Filter the records below down to lines containing "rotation".

=== Section Start ===

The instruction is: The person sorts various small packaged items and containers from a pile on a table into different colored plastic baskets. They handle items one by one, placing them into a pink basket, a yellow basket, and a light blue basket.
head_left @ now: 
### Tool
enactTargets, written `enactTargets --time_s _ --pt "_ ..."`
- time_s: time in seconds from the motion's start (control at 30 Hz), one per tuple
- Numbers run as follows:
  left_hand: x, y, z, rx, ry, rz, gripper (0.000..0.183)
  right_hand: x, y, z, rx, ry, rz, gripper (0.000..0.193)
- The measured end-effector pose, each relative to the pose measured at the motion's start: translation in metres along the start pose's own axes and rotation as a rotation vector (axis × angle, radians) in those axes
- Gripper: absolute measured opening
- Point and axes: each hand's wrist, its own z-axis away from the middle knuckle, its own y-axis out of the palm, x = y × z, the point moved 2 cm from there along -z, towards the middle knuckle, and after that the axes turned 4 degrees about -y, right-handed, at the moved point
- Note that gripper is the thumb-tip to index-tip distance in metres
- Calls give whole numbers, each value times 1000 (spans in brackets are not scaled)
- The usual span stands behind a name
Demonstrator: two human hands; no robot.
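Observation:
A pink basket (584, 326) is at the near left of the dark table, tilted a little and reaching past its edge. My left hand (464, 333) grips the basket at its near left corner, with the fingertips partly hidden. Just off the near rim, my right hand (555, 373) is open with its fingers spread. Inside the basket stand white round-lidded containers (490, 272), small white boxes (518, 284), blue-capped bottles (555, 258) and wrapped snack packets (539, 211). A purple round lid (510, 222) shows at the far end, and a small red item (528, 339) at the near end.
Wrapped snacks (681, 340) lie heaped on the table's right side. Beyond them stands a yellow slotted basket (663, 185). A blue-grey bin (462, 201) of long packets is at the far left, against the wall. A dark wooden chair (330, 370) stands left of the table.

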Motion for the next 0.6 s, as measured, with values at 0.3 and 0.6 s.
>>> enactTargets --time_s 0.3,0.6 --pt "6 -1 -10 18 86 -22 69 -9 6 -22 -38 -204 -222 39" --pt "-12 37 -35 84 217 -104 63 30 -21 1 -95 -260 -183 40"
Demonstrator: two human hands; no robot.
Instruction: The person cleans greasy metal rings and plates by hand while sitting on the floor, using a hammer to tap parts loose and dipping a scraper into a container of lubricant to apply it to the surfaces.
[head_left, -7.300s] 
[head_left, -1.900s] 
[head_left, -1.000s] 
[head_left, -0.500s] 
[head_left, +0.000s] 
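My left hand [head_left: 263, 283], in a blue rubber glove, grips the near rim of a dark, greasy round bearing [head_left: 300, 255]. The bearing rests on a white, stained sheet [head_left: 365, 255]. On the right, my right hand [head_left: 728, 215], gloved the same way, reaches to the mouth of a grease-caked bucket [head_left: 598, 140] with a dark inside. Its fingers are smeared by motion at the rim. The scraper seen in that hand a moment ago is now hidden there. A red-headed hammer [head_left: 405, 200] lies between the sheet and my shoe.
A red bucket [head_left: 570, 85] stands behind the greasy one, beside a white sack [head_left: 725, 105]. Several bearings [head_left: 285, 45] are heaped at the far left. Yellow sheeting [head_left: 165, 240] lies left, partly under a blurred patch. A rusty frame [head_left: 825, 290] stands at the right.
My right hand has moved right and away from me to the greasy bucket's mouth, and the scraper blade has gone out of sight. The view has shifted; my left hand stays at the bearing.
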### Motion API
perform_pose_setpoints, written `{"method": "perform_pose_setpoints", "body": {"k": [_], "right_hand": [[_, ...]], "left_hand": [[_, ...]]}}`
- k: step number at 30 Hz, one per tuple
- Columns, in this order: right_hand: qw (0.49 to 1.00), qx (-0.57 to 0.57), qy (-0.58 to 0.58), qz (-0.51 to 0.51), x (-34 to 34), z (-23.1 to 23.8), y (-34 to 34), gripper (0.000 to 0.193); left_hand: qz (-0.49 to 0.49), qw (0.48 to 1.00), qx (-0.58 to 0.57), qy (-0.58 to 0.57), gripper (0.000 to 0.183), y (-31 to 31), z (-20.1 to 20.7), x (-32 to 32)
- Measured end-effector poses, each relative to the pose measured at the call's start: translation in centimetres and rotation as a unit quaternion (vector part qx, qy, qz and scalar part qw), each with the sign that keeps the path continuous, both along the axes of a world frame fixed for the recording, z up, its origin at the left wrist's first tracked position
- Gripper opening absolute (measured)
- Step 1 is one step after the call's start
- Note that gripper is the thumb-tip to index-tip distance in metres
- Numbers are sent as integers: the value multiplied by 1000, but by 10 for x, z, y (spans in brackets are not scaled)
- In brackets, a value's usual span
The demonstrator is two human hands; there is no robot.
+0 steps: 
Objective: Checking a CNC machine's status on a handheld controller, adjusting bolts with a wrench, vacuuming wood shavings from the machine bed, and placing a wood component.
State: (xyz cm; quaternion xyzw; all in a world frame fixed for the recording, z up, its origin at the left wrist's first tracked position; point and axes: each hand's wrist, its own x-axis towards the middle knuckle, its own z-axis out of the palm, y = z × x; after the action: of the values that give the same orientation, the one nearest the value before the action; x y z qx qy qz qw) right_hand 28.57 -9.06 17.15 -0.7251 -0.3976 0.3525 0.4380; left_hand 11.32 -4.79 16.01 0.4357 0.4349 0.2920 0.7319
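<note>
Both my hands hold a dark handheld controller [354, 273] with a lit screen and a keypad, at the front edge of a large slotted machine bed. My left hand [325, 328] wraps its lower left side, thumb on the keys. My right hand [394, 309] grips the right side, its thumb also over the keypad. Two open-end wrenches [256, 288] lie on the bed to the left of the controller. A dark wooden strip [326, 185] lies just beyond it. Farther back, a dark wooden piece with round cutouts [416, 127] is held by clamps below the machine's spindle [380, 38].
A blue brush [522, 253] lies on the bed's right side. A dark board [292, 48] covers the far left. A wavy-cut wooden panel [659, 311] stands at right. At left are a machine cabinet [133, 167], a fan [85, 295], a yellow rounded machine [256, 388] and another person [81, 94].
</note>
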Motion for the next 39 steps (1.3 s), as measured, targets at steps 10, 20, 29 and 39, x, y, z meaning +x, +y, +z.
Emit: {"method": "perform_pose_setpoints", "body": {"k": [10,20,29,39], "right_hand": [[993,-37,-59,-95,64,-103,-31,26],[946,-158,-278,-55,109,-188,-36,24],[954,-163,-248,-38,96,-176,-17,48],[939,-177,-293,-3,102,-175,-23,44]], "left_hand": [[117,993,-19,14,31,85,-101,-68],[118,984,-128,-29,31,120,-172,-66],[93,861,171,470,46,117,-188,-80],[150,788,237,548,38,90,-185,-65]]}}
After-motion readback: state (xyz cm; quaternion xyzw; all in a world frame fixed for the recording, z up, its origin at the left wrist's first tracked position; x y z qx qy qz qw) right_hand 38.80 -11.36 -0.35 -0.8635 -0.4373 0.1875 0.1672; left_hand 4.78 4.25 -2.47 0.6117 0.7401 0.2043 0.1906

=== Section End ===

RESPONSE FOR THIS EXERCISE:
- The measured end-effector pose, each relative to the pose measured at the motion's start: translation in metres along the start pose's own axes and rotation as a rotation vector (axis × angle, radians) in those axes
- Measured end-effector poses, each relative to the pose measured at the call's start: translation in centimetres and rotation as a unit quaternion (vector part qx, qy, qz and scalar part qw), each with the sign that keeps the path continuous, both along the axes of a world frame fixed for the recording, z up, its origin at the left wrist's first tracked position

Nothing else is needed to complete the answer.